**WHAT THE EXERCISE ASKS:**
The data below should be repeated exactly and in full.

**PROVIDED DATA:**
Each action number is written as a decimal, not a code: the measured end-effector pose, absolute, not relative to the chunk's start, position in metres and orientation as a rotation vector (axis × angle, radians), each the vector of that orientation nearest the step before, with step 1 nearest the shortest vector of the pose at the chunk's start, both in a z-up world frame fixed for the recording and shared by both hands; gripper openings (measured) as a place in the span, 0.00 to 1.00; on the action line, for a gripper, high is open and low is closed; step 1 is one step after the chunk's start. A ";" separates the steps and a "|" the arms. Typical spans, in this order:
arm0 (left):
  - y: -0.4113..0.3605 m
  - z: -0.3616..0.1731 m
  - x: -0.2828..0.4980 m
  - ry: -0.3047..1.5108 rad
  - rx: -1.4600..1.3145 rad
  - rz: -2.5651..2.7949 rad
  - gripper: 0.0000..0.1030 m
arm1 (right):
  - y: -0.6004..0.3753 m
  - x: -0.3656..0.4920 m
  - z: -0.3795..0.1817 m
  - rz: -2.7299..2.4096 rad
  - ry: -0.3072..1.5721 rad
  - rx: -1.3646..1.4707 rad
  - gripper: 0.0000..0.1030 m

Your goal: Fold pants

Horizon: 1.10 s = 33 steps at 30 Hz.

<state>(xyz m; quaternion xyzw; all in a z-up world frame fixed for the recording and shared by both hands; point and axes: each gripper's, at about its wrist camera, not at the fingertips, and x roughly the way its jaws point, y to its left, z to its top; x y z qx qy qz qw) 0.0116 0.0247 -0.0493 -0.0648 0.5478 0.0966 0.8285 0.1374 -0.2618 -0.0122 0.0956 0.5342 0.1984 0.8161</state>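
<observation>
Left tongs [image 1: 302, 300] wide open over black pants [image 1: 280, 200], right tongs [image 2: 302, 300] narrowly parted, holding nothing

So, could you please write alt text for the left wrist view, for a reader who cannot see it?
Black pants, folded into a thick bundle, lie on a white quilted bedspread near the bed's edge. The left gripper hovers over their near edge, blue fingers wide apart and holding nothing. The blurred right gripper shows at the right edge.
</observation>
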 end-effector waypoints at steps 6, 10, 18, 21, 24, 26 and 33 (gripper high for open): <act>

**EXERCISE OUTPUT:**
Each action number is written as a decimal, not a code: the measured end-effector pose, absolute, not relative to the chunk's start, position in metres and orientation as a rotation vector (axis × angle, radians), each the vector of that orientation nearest the step before, with step 1 nearest the shortest vector of the pose at the chunk's start, both in a z-up world frame fixed for the recording and shared by both hands; gripper openings (measured) as a place in the span, 0.00 to 1.00; on the action line, for a gripper, high is open and low is closed; step 1 is one step after the chunk's start. A ";" separates the steps and a "|" the arms. Typical spans, in this order:
arm0 (left):
  - y: -0.4113..0.3605 m
  - z: -0.3616..0.1731 m
  - x: -0.2828..0.4980 m
  - ry: -0.3047..1.5108 rad
  - rx: -1.4600..1.3145 rad
  - rz: -2.5651..2.7949 rad
  - gripper: 0.0000..0.1030 m
arm1 (right):
  - y: -0.6004..0.3753 m
  - x: -0.3656..0.4920 m
  - z: -0.3795..0.1817 m
  - rz: -2.7299..2.4096 rad
  - ry: -0.3072..1.5721 rad
  - rx: -1.3646..1.4707 rad
  - gripper: 0.0000..0.1030 m

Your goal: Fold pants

Horizon: 1.10 s = 33 steps at 30 Hz.

<state>(xyz m; quaternion xyzw; all in a z-up world frame fixed for the recording and shared by both hands; point and axes: each gripper's, at about its wrist camera, not at the fingertips, and x roughly the way its jaws point, y to its left, z to its top; x y z qx qy qz qw) 0.0116 0.0247 -0.0493 -0.0648 0.5478 0.0966 0.8285 0.1374 -0.2618 -0.0122 0.0956 0.5342 0.1984 0.8161</state>
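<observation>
Left tongs [image 1: 302, 300] wide open over black pants [image 1: 280, 200], right tongs [image 2: 302, 300] narrowly parted, holding nothing

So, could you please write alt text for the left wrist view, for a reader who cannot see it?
Black pants, folded into a thick bundle, lie on a white quilted bedspread near the bed's edge. The left gripper hovers over their near edge, blue fingers wide apart and holding nothing. The blurred right gripper shows at the right edge.
</observation>
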 end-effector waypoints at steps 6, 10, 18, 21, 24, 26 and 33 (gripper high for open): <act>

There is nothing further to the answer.